The homogeneity of the patient populations and results across the three randomised dabrafenib plus trametinib trials4, 5, 6, 7, 8, and 9 has created an opportunity to improve our understanding of clinical factors associated with long-term benefit with this treatment, which is important for (1) assisting clinicians to decide between and advise patients about active treatments for BRAF-mutant melanoma (eg, BRAF and MEK inhibitor combination treatment, anti-PD-1, and anti-CTLA-4); (2) providing a framework for making appropriate comparisons of outcomes across different advanced melanoma drug treatments; and (3) identifying specific patient subgroups for further translational studies. Thus, in this retrospective individual data analysis based on all randomised trials that included patients treated with the approved dose of dabrafenib plus trametinib, we examined baseline and on-treatment factors in pooled data from the BRF113220, COMBI-d, and COMBI-v trials to identify characteristics associated with long-term response and survival. We also sought to establish which of the independent factors associated with clinical outcomes were most predictive of prolonged response and survival. Finally, we analysed patterns of progression and survival after progression in patients receiving dabrafenib plus trametinib to further understand long-term patient outcomes.
Study design and participants
All treatment-naive patients with BRAFV600E-mutant or BRAFV600K-mutant metastatic melanoma treated with dabrafenib plus trametinib in the intention-to-treat population of randomised trials BRF113220 (part C), COMBI-d, and COMBI-v were included in this analysis.
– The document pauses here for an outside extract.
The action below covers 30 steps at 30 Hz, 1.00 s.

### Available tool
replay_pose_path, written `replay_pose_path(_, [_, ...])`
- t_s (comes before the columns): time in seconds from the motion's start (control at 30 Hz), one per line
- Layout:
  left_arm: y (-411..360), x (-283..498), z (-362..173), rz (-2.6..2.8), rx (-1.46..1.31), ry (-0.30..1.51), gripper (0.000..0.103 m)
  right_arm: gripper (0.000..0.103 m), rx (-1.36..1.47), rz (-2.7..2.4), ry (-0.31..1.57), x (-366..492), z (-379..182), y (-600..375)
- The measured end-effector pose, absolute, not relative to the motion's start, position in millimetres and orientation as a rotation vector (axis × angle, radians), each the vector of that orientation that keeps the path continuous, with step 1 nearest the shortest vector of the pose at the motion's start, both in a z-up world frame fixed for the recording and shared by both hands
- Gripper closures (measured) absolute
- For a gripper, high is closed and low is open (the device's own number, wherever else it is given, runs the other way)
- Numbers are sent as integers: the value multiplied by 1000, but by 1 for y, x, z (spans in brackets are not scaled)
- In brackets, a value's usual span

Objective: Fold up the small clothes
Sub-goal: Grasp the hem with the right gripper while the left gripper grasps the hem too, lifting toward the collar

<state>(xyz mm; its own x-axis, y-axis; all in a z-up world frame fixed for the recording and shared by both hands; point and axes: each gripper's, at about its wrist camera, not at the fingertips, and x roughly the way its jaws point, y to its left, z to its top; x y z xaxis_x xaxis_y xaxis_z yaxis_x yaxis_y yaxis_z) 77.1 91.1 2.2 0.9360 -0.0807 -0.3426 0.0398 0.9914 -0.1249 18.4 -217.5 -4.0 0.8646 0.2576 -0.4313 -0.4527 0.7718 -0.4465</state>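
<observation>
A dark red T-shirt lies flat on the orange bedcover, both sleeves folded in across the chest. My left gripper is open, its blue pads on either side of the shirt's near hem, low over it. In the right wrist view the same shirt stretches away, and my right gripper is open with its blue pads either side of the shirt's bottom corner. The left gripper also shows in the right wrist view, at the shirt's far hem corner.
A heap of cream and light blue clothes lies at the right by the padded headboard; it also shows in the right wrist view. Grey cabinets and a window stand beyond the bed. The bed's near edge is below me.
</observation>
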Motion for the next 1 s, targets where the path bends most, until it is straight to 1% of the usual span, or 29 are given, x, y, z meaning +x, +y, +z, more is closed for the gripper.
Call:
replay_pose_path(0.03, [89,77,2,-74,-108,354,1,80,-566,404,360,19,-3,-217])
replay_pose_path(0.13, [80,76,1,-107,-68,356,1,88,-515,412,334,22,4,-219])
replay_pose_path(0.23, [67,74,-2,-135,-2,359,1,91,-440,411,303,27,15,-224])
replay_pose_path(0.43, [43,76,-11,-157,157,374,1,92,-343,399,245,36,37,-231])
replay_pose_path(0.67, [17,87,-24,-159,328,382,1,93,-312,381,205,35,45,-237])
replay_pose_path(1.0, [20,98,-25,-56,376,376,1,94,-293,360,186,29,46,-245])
In addition to similarities noted between Kaplan-Meier estimated survival curves, the cohorts from the studies used in this analysis all used the same oral dosage of dabrafenib 150 mg twice daily plus trametinib 2 mg once daily, the same assessment schedule, and were done during the same general time period with regard to treatment guidelines and available subsequent treatments.4, 5, 6, 7, 8, and 9 BRF113220 (part C) was an open-label, randomised phase 2 study4 of dabrafenib plus trametinib versus dabrafenib monotherapy 150 mg once daily in which patients were screened for enrolment between March 26, 2010, and July 7, 2011. COMBI-d was a double-blind, randomised phase 3 study6 and 7 of dabrafenib plus trametinib versus dabrafenib 150 mg twice daily plus placebo in which patients were screened for enrolment between May 4, 2012, and Nov 30, 2012. COMBI-v was an open-label, randomised phase 3 study8 and 9 of dabrafenib plus trametinib versus vemurafenib monotherapy 960 mg twice daily in which patients were screened for enrolment between June 4, 2012, and Oct 7, 2013. All patients received dabrafenib plus trametinib until disease progression, death, unacceptable toxicity, or withdrawal of consent. Enrolled patients in all trials had an Eastern Cooperative Oncology Group performance status (ECOG PS) of 0 or 1 and could have had previous systemic treatment in the adjuvant setting; however, previous ipilimumab must have ended at least 8 weeks before randomisation. Patients with untreated brain metastases were not permitted to enrol in these trials. Full study protocols for these trials were included in previous publications.4, 6, 7, and 8 All participants in each study provided written informed consent. The protocol for each study was approved by the institutional review board or human research ethics committee at each site. Follow-up times have been updated from the original publications for each study,4, 7, and 8 and so we have used the more recently reported data cutoff dates in this pooled analysis, which were Jan 15, 2015, for BRF113220, part C,5 Jan 12, 2015, for COMBI-d,6 and March 13, 2015, for COMBI-v.9
Factors for analyses identified a priori included baseline clinical characteristics and known prognostic factors for advanced or metastatic melanoma (stage IIIC unresectable or stage IV melanoma; appendix p 1).16 Baseline factors analysed were age, sum of target lesion diameters, lactate dehydrogenase (LDH) concentration, sex, ECOG PS, presence of visceral disease, number of organ sites containing metastases (any organ with at least one metastasis was counted as a single organ site), previous adjuvant immunotherapy, previous adjuvant ipilimumab, stage of disease, site of disease (visceral or non-visceral), and BRAF mutation genotype (BRAFV600E or BRAFV600K). Age was included as a continuous variable because a statistical test used to investigate non-linear trends between clinical outcomes and age did not provide any evidence to suggest that separation into age groups was a better fit than continuous age.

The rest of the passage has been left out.